Ove turns on the percolator and, once it begins to splutter, turns around and leans against the inside of the counter as if this is the most natural thing in the world in a café where one doesn’t work.
“Bent, are you?”
“OVE!” says Parvaneh and slaps him on the arm.
Ove snatches back his arm and looks very offended.
“What?!”
“You don’t say . . . you don’t call it that,” Parvaneh says, clearly unwilling to pronounce the word again.
“Queer?” Ove offers.
Parvaneh tries to hit his arm again but Ove is too quick.
“Don’t talk like that!” she orders him.
Ove turns to the sooty boy, genuinely puzzled.
“Can’t one say ‘bent’? What are you supposed to say nowadays?”
“You say homosexual. Or an LGBT person,” Parvaneh interrupts before she can stop herself.
“Ah, you can say what you want, it’s cool.” The boy smiles as he walks around the counter and puts on an apron.

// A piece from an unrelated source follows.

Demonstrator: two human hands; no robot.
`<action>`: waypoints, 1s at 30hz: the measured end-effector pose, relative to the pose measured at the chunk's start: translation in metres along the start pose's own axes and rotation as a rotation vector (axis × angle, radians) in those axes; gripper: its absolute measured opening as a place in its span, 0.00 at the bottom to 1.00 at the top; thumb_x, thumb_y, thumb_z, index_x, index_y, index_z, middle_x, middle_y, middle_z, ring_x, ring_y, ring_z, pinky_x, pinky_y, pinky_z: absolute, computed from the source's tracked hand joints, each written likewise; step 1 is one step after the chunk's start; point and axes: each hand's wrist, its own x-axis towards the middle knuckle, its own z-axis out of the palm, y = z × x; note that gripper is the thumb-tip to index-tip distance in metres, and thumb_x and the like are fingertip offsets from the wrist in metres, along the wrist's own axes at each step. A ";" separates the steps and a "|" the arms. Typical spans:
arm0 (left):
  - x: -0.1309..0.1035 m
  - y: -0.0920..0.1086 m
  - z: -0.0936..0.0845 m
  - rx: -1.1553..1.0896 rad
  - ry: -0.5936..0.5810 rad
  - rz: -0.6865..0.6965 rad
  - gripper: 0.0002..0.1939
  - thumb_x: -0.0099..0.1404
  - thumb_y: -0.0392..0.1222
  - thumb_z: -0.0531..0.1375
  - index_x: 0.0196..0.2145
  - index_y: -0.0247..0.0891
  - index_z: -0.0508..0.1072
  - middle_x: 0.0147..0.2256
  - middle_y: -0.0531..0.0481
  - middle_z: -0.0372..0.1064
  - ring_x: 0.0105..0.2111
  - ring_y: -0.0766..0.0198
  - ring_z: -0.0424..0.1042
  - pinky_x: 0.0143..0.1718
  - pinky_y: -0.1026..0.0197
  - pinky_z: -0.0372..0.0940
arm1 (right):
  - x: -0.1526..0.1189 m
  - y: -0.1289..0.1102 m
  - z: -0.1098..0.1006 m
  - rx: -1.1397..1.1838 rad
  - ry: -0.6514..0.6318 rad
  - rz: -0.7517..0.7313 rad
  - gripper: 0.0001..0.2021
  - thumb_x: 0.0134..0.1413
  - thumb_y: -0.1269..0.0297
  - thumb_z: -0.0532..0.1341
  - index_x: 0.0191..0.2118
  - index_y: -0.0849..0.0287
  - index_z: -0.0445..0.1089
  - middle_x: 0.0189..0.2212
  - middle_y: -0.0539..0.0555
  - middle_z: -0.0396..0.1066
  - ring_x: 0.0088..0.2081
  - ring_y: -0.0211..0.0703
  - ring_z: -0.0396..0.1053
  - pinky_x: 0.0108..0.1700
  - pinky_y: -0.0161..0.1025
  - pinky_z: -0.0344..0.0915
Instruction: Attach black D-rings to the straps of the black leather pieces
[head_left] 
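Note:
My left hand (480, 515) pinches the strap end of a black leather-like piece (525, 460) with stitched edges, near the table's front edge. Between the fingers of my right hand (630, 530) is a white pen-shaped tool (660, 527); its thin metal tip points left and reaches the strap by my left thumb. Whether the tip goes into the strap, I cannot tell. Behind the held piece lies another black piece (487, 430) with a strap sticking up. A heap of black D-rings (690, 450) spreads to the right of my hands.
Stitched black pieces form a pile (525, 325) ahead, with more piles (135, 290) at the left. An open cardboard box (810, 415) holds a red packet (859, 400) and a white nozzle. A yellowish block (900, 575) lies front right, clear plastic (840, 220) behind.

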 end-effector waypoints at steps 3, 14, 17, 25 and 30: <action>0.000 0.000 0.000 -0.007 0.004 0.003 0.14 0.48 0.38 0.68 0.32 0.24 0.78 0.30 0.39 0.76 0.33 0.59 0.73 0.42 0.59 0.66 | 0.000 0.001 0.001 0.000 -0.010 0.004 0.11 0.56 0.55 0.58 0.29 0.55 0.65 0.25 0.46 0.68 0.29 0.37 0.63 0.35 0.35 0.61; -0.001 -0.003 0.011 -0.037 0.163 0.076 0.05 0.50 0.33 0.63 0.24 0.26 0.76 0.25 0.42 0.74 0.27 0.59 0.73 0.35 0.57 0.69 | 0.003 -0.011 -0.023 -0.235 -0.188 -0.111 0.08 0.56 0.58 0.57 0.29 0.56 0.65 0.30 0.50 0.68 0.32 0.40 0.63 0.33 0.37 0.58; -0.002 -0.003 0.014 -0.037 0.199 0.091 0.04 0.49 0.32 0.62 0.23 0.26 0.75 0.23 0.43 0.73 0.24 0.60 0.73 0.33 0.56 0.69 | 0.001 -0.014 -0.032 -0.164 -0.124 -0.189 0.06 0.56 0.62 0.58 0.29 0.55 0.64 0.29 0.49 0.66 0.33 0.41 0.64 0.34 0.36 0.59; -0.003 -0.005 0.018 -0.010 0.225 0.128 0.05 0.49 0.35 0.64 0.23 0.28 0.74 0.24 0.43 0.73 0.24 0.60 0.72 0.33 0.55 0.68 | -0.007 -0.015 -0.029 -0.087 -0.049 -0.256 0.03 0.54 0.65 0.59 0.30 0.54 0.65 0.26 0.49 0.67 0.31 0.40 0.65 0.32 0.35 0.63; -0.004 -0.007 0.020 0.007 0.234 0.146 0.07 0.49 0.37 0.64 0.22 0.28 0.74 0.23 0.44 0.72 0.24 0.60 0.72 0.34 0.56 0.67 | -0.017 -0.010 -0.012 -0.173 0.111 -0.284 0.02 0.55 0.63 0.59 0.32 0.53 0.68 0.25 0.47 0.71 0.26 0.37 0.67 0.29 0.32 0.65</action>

“Right, good. Good to be clear. One of those gays, then,” mumbles Ove. Parvaneh shakes her head apologetically; the boy just laughs. “Well then,” says Ove with a nod, and starts pouring himself a coffee while it’s still going through.
Then he takes the cup and without another word goes outside and across the street to the parking area. The sooty boy doesn’t comment on his taking the cup outside. It would seem a little unnecessary, under the circumstances, when this man within five minutes of his arrival at the boy’s café has already appointed himself as barista and interrogated him about his sexual preferences.
Adrian is standing by the Saab, looking as if he just got lost in a forest.